El World Mobile Congress sí lo vio venir, por eso el evento que se celebra anualmente en Barcelona se canceló. El Getafe, club de fútbol presidido por Ángel Torres, también tomó la decisión de no viajar a Milán (antes de que la UEFA cancelara el encuentro) para el partido de la Europa League ante el Inter previsto para el 12 de marzo. A ellos no les hizo falta que viniera ningún ‘capitán a posteriori’ a leerles la cartilla. 

Entre los políticos que más críticas están recibiendo por realizar valoraciones ulteriores se encuentran Pablo Casado y algunos miembros de su formación. Uno de los ejemplos más compartidos en redes sociales es el momento en el que culpó a los organizadores y asistentes a la manifestación del Día de la Mujer del 8 de marzo de algo que ellos mismos alentaron. 

“Algunos de los que han caído enfermos han sido por la irresponsabilidad de los que han salido a la calle sin tener que hacerlo, o incluso de las autoridades que les alentaron a salir a la calle”, afirmó en una comparecencia organizada en plena pandemia. Sus palabras son rebatidas por varios internautas que muestran el discurso de la vicesecretaria general del PP, Concepción Gamarra, quien afirmó días antes de la manifestación que representantes de su formación estarían presentes. 

Aunque si hay un ejemplo de esta corriente del a posteriori, este lo encontramos en la Comunidad de Madrid y en Andalucía. Ambos Gobiernos criticaron la pésima gestión del Gobierno central a la hora de comprar mascarillas defectuosas. Pocos días después, cayeron en el mismo error y tuvieron que retirar lotes adquiridos por ambas Comunidades Autónomas que no cumplían con los requisitos mínimos de protección. Este rizo rizado llevó aquellas críticas subsecuentes más allá, y tras vertirlas, cayeron en su propio lodo. 

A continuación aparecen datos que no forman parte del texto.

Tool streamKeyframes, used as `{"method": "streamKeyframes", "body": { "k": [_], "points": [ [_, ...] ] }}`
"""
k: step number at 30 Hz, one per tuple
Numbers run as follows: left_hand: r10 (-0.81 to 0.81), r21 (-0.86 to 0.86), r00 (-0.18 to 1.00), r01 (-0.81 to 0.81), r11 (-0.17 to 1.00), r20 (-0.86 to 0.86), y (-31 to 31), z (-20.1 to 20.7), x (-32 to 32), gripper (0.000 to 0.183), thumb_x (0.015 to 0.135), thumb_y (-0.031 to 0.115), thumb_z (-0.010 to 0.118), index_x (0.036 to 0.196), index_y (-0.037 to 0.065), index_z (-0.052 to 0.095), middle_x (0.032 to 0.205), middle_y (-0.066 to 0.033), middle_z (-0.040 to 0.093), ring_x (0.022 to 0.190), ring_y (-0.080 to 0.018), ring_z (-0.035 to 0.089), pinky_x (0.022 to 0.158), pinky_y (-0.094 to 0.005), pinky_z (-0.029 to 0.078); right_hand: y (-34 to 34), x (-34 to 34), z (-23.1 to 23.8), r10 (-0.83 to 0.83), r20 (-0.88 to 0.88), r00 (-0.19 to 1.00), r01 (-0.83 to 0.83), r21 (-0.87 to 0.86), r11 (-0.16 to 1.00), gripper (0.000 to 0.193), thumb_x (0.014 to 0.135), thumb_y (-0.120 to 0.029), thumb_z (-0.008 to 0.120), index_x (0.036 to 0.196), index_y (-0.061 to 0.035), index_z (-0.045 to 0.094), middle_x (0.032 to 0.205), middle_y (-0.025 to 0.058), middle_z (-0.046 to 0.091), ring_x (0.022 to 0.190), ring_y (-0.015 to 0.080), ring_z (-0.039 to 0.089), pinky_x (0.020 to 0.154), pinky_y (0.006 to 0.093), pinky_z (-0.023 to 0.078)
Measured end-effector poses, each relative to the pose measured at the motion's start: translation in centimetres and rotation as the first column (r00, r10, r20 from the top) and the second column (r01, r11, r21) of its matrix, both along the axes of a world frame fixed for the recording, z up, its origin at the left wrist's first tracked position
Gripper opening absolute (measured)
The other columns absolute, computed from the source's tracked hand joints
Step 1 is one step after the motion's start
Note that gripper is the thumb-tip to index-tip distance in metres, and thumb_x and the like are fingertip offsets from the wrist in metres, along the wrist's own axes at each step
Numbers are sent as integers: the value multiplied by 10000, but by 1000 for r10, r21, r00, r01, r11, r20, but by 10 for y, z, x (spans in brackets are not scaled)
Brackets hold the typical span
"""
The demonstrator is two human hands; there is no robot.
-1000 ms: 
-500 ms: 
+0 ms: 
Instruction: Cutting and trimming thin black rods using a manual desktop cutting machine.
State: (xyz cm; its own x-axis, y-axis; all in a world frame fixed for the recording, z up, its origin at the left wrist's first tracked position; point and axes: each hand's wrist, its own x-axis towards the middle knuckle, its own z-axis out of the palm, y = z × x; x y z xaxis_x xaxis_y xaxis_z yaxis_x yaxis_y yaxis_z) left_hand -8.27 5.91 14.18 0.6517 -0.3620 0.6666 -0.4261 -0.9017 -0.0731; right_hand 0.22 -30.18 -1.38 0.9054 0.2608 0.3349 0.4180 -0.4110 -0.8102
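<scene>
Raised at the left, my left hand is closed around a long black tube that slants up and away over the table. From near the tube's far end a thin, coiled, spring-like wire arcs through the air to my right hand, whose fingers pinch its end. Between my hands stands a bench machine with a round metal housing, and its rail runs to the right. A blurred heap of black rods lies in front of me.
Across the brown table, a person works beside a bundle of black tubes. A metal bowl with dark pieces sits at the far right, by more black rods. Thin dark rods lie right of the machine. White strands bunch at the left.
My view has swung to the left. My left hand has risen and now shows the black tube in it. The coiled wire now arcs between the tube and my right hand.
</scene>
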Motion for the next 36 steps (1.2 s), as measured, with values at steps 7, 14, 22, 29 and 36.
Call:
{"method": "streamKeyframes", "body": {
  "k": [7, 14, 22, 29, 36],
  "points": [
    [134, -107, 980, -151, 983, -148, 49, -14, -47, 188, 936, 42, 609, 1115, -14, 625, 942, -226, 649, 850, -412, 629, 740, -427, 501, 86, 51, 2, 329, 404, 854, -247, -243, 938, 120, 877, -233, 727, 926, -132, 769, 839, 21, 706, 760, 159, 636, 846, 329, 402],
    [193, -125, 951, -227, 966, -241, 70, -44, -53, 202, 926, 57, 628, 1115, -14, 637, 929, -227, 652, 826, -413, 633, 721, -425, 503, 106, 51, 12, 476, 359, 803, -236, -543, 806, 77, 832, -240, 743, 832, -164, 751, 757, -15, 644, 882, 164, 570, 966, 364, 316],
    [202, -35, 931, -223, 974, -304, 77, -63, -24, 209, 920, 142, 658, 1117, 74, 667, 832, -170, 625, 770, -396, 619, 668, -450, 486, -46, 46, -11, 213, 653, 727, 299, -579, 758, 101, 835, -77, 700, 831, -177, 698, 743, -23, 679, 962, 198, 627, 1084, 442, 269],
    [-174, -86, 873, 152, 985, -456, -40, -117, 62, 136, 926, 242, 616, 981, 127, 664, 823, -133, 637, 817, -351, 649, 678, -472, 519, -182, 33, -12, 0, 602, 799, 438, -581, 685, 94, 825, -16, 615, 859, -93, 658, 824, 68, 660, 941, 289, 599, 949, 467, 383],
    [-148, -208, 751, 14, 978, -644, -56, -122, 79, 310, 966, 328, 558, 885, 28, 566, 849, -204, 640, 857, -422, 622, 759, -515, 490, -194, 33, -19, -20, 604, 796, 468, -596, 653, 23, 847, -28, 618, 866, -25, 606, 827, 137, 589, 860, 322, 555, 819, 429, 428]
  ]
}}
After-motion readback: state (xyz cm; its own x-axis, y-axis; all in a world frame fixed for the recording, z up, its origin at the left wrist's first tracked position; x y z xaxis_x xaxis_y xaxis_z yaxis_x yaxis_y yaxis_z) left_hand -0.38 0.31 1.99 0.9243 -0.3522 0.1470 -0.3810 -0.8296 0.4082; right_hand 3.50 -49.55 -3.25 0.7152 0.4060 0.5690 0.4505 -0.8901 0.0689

En esta guerra de bandos, los que insultan a aquellos que tildan de ‘capitán a posteriori’ a sus contrarios, tienen munición tuitera para contraatacar. El portavoz y diputado de Unidas Podemos, Pablo Echenique, es uno de los que más críticas está recibiendo por su irresponsabilidad a la hora de medir los efectos de la pandemia allá por febrero. Pasó de la negación imprudente de entonces a la valoración positiva de la labor que está haciendo el Gobierno en la actualidad. La realidad ha ridiculizado sus palabras de hace dos meses y su forma de representar el ‘a posteriori’ no se basa en un “yo lo habría hecho mejor”, sino en el negacionismo de le verdad del “lo estamos haciendo bien desde el principio”. 

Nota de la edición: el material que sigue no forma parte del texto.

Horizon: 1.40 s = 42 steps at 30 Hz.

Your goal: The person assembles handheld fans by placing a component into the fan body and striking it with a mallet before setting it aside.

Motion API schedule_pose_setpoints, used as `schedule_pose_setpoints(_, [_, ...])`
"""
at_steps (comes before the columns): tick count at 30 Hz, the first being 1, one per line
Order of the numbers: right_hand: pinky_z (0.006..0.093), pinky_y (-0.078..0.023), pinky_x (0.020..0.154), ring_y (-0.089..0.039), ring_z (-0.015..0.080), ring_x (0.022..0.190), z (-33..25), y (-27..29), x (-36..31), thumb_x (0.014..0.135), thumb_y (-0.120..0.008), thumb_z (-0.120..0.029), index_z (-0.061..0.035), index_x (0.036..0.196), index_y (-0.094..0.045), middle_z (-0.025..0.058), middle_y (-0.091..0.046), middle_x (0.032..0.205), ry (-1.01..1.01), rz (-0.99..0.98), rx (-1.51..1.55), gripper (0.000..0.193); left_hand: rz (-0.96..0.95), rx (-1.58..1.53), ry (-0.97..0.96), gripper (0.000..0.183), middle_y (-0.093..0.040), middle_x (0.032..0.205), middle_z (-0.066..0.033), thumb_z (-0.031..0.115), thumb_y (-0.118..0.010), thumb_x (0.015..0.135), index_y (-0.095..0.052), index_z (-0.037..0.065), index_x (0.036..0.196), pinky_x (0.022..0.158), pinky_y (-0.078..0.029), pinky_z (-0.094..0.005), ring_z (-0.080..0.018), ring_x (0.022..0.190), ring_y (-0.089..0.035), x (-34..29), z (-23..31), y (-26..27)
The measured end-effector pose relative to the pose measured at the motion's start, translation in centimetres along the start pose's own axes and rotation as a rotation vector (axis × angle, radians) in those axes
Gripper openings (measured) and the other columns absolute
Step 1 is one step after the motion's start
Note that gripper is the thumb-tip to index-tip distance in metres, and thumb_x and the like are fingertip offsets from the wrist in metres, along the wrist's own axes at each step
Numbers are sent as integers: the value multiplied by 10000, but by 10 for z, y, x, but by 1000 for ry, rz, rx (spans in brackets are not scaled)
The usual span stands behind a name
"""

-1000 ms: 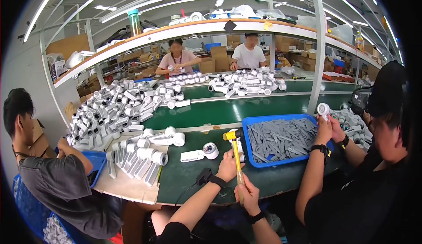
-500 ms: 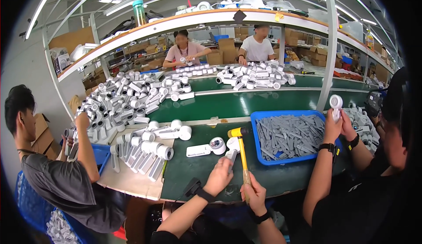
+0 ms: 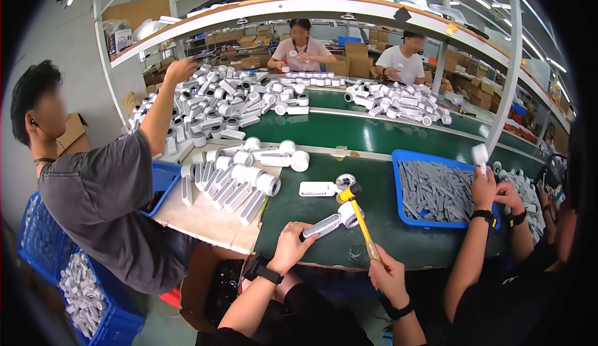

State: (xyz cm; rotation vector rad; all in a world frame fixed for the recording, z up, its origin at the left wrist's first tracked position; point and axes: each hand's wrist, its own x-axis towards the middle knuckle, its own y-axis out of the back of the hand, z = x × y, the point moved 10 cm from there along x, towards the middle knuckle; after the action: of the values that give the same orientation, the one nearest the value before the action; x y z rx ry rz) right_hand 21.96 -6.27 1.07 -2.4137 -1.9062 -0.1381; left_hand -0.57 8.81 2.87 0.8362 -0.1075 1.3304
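My left hand (image 3: pixel 290 246) grips the grey-faced handle of a white handheld fan (image 3: pixel 325 225), which lies slanted on the green bench with its round head up and to the right. In my right hand (image 3: pixel 389 273) is the handle of a yellow mallet (image 3: pixel 362 221). The mallet's black-tipped head is over the bench just above the fan's head; whether it touches cannot be told. Right beyond it lies another white fan (image 3: pixel 317 188), its round head showing its insides. Rows of white fans (image 3: pixel 233 181) rest on a cardboard sheet (image 3: pixel 215 232) to the left.
A blue tray (image 3: pixel 398 159) of grey strips stands to the right. Behind are a green conveyor belt (image 3: pixel 349 133) and large fan piles (image 3: pixel 212 106). Co-workers sit left, right and across; the right one's hands (image 3: pixel 483 190) hold a white fan. A shelf post (image 3: pixel 507 65) rises back right.
The view has shifted. The fan in my left hand has swung from upright to slanting, handle towards the lower left. My mallet now leans left over it. The left co-worker's arm has risen towards the pile.
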Motion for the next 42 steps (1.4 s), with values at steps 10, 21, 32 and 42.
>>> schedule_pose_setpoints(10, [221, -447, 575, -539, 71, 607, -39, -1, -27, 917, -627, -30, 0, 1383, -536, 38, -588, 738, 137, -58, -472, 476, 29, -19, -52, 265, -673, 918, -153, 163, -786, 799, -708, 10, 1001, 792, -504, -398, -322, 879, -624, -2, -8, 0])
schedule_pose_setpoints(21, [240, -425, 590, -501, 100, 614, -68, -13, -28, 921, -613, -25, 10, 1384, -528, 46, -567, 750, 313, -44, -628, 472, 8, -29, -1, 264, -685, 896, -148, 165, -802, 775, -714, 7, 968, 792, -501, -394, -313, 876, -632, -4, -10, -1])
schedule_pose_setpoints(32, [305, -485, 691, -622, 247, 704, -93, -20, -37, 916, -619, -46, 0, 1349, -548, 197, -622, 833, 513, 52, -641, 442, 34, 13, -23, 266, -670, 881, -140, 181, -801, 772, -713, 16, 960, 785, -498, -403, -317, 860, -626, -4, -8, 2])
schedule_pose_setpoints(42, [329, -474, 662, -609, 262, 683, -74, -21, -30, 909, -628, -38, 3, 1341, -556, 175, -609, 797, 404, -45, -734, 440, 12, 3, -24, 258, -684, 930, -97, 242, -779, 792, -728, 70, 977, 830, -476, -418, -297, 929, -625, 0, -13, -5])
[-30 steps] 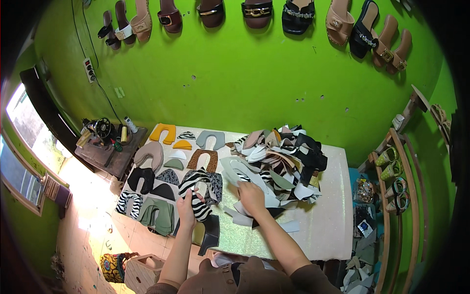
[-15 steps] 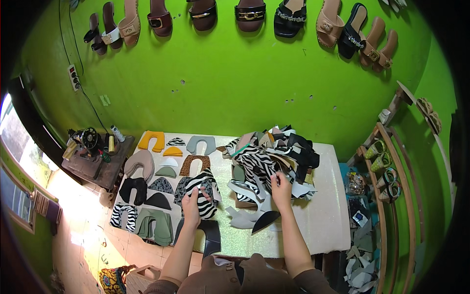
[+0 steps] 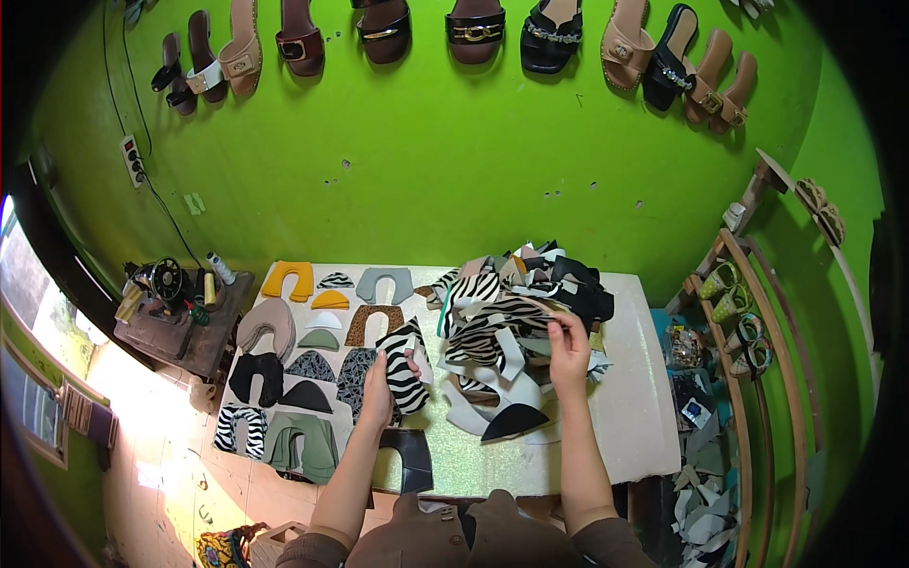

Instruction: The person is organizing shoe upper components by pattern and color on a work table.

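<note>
My left hand point(image 3: 378, 395) is closed on a zebra-print material piece point(image 3: 405, 377), held above the rows of cut pieces. My right hand point(image 3: 570, 358) pinches the edge of a zebra-print scrap point(image 3: 502, 319) at the near side of a heaped pile of scraps point(image 3: 575, 287). White offcuts point(image 3: 466, 409) and a black half-round piece point(image 3: 514, 422) lie below that scrap. Left of my left hand are a grey-black patterned piece point(image 3: 357, 379), a black half-round point(image 3: 306, 398) and a stack of olive U-shaped pieces point(image 3: 301, 445).
The pieces lie on a pale table point(image 3: 634, 379). A sewing machine point(image 3: 166, 281) stands on a small stand at the left. Sandals point(image 3: 478, 33) hang along the green wall. On the right is a wooden rack point(image 3: 741, 379) with shoes, beside a heap of offcuts point(image 3: 703, 511).
My right hand has moved right and slightly up, drawing the zebra-print scrap out across the pile. The piece in my left hand has turned and shifted slightly right.
</note>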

Hay para todos, sin importar cuál sea el bando o el rango, y así nos luce el pelo. El dicho que apunta que los políticos son el reflejo de la sociedad cobra más fuerza a la hora de determinar quién es y quién no un ‘capitán a posteriori’ más. Aunque ahora no podamos ser especialistas de barra de bar, lo somos de teclado y de pantalla, de celular y de boquilla. Entendidos en calzoncillos, expertos de café recién hecho y de sofá ahuecado, doctos en pandemias con Netflix a todo volumen, virólogos contrastados en los mentideros, gestores de crisis implacables con cinco copas de anís en lo alto. Todoterrenos con tracción a las cuatro ruedas que banalizan temas complejos con una facilidad pasmosa, en un momento en el que tan solo basta con no mezclar sentido crítico y lecciones prepotentes; en el que la única bandera que deberíamos enarbolar es la de la responsabilidad.